Week of 090126

WLCG Baseline Versions

WLCG Service Incident Reports

  • This section lists WLCG Service Incident Reports from the previous weeks (new or updated only).
  • Status can be received, due or open

Site Date Duration Service Impact Report Assigned to Status
FZK 24 Jan 3 Days FTS, LFC Down PM in preparation Andreas H due
CERN 23 Jan 6 Days lcg-cp Loss of functionality PM - see Thursday Gavin M received

GGUS Team / Alarm Tickets during last week

Daily WLCG Operations Call details

To join the call, at 15.00 CE(S)T Monday to Friday inclusive (in CERN 513 R-068) do one of the following:

  1. Dial +41227676000 (Main) and enter access code 0119168, or
  2. To have the system call you, click here

General Information

See the weekly joint operations meeting minutes

Additional Material:

Monday:

Attendance: local(Harry, MariaDZ, Nick, Jan, Julia, Patricia, Simone);remote(Gonzalo, Michel, Jeff, Gareth, Michael).

Experiments round table:

CMS : Daniele had to drop out with phone problems but will upload a report later.

ALICE (PM): Preparing a large production to be run under the latest version of aliroot.

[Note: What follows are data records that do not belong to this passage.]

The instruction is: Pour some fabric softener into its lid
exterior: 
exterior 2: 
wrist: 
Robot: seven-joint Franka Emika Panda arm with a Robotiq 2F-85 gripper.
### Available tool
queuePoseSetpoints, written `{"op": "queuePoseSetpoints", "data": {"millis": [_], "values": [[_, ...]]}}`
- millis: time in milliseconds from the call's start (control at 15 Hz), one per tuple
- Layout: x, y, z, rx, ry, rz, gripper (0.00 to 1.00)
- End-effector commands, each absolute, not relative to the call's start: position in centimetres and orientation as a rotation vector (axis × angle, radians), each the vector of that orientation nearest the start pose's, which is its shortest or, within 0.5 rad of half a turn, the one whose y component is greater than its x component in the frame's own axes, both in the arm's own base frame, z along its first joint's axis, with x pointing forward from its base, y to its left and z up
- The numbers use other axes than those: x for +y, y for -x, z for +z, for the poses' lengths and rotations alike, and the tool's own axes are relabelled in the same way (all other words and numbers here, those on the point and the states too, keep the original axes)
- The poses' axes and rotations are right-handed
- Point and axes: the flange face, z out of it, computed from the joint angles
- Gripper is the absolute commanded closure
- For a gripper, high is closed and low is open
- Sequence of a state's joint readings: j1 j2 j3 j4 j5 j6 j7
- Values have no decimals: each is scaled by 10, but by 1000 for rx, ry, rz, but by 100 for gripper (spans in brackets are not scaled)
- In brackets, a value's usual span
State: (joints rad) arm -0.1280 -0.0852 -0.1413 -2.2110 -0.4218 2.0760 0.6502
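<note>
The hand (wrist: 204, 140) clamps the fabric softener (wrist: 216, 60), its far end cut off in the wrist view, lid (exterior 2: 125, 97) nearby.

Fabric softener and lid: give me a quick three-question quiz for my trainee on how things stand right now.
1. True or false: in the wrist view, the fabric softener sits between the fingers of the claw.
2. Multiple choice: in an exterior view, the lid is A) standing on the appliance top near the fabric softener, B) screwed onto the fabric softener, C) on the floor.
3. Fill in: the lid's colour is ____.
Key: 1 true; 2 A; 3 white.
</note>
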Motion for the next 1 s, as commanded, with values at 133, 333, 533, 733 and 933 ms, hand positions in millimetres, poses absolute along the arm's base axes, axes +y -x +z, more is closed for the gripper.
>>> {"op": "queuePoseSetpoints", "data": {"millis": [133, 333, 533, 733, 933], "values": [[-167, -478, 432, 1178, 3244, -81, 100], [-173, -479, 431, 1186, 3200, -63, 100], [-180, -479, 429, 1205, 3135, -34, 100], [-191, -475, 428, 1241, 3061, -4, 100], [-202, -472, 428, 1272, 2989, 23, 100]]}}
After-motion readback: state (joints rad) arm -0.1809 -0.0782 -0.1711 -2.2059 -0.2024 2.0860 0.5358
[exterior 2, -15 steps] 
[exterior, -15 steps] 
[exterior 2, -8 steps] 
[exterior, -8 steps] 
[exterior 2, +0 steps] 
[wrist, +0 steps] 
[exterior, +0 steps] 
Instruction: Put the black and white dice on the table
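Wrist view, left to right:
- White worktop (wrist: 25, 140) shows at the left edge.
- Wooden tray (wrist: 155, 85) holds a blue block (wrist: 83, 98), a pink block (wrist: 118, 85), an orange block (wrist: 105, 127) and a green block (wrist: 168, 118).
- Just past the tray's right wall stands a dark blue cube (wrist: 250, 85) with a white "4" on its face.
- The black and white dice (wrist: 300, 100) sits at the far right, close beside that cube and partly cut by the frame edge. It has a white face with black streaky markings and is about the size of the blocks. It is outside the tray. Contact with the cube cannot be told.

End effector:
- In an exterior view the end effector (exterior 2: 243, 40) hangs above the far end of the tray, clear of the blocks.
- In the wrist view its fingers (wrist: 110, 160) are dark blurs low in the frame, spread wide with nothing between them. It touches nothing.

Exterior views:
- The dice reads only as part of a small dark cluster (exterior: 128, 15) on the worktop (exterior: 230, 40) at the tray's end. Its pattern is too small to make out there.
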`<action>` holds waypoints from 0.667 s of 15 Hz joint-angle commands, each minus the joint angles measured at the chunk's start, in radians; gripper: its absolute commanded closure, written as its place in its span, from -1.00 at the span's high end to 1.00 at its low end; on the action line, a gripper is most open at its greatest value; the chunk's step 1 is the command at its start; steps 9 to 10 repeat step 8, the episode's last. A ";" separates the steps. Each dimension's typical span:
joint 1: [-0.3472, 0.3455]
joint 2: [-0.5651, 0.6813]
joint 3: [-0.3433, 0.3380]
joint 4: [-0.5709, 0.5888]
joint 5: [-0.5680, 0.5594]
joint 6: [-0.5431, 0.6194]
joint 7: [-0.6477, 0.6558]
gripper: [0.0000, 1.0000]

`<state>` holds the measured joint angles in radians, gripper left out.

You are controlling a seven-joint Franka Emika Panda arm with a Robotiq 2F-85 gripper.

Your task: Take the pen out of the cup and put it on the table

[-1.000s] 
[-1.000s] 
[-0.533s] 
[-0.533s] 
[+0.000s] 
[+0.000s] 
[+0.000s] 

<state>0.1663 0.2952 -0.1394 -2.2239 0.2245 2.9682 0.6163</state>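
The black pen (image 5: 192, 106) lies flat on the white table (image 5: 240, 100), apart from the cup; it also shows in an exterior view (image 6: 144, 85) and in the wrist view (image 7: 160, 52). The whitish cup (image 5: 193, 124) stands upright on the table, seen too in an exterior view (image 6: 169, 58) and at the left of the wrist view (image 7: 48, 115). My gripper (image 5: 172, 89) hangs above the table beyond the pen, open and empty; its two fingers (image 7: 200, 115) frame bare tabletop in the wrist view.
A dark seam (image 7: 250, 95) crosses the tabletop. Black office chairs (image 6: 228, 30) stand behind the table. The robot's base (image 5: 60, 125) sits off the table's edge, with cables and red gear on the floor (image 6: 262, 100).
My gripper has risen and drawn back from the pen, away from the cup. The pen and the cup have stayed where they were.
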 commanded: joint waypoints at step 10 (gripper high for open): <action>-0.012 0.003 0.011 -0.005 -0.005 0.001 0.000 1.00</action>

They wish to replace the aging voalice05 (castor 2 gateway) and voalice06 (xrootd redirector) with more modern machines by mid-February. Advice from FIO is that this should be straightforward.

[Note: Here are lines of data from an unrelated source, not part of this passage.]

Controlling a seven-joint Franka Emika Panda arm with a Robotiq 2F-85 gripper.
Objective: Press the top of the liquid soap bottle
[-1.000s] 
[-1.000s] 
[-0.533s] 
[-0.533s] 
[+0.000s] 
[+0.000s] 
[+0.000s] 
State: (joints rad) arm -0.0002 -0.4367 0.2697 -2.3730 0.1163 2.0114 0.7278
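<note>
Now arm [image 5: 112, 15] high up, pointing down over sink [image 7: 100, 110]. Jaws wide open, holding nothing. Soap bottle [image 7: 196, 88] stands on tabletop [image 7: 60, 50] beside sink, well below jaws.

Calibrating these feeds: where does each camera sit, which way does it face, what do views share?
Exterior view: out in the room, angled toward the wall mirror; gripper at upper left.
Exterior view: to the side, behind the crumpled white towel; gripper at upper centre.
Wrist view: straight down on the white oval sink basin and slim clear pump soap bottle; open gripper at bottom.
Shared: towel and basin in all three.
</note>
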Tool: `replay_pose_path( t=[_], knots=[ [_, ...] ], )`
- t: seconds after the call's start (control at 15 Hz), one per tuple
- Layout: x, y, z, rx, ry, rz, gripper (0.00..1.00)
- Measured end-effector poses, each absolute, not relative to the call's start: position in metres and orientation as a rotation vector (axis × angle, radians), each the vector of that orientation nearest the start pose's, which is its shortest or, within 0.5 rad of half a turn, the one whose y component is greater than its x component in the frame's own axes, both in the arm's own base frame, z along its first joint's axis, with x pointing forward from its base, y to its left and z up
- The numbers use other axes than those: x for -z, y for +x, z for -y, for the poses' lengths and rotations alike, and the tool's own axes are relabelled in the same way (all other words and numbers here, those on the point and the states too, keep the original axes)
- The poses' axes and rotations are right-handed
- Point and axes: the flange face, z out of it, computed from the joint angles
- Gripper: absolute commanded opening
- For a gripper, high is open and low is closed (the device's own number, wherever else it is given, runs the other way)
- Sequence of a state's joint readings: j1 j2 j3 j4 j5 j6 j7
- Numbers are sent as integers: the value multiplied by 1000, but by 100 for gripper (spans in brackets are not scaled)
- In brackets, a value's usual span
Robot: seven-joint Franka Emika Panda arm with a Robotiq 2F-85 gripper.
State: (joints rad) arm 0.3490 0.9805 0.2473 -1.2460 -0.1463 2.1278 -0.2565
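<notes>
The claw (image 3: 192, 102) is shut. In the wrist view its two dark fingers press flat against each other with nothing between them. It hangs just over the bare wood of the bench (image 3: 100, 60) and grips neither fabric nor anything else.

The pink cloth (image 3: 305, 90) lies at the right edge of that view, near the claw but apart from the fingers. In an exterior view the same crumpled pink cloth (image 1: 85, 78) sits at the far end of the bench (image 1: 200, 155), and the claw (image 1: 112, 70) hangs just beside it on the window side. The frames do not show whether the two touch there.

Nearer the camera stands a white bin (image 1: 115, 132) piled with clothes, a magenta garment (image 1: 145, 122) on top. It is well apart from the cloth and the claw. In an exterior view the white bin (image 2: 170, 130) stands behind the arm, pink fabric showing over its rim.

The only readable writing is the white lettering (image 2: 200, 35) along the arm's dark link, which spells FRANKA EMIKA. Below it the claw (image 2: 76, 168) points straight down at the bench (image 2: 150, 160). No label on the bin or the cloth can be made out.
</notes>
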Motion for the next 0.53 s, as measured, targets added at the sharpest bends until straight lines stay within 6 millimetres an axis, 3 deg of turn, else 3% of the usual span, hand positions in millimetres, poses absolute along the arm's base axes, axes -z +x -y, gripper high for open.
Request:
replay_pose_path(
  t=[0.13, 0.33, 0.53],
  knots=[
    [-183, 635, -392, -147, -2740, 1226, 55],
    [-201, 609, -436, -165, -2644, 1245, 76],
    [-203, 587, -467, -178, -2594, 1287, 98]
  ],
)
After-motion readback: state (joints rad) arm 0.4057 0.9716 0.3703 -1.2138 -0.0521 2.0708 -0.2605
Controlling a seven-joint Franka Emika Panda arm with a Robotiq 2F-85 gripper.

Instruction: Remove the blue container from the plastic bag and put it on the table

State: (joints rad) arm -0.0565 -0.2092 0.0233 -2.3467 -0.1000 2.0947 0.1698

ATLAS (SC): Several problems over the last few days. 1) BNL hit by the FTS proxy delegation bug on Friday. Fixed locally. Michael asked the status of the fix for this. Reply from Nick/Harry that the fix is being back-ported from FTS 2.2 as a patch to FTS 2.1, SLC4 version only. This is now in certification so unless this fails it should be out in a few weeks. 2) SARA has configured FTS channels for their associated Tier 2 while NIKHEF has not. Would they now do as as MC production from Russia needs to be sent back to NIKHEF. 3) Following the 10Million file test IN2P3 have deployed a third load balanced FTS server addressing CNAF, PIC, RAL and ASGC. Some improvement though not much was initially seen. They are currently in scheduled downtime for a dcache upgrade. 4) On Friday they found they could not import data into the CERN MCDISK pool due to a misconfigured disk server that was then removed. Then on Saturday importing failed again which was reported back as the pool being full. Monitoring showed it full while stager and srm queries did not. JvE explained that removing the misconfigured disk also took out state information, a known castor problem. The machine is now back in the pool and the state information will automatically be resynchronised. 5) Thursday/Friday the lcg-cp command (which makes srm calls) started failing when requested to create 2 levels of new directories. To be followed up. 6) FZK currently have Oracle backend problems (see site report). 7) PIC were down over weekend due to a storm (see site report).

LHCb (by email from RS): Only a point to report: CNAF shared area issue. We had a debugging session on Friday and we discovered that GPFS file system, for intrinsic caching mechanism limitation, runs the LHCb setup script in 10-30 minutes (depending the load of the WN) while a NFS file system (on top of GPFS storage) runs the same in the more reasonable time of 3-4 seconds as at other sites. They told me to have setup this NFS on GPFS configuration for LHCb and ATLAS (suffering this problem too) and we are waiting for their green light to start using.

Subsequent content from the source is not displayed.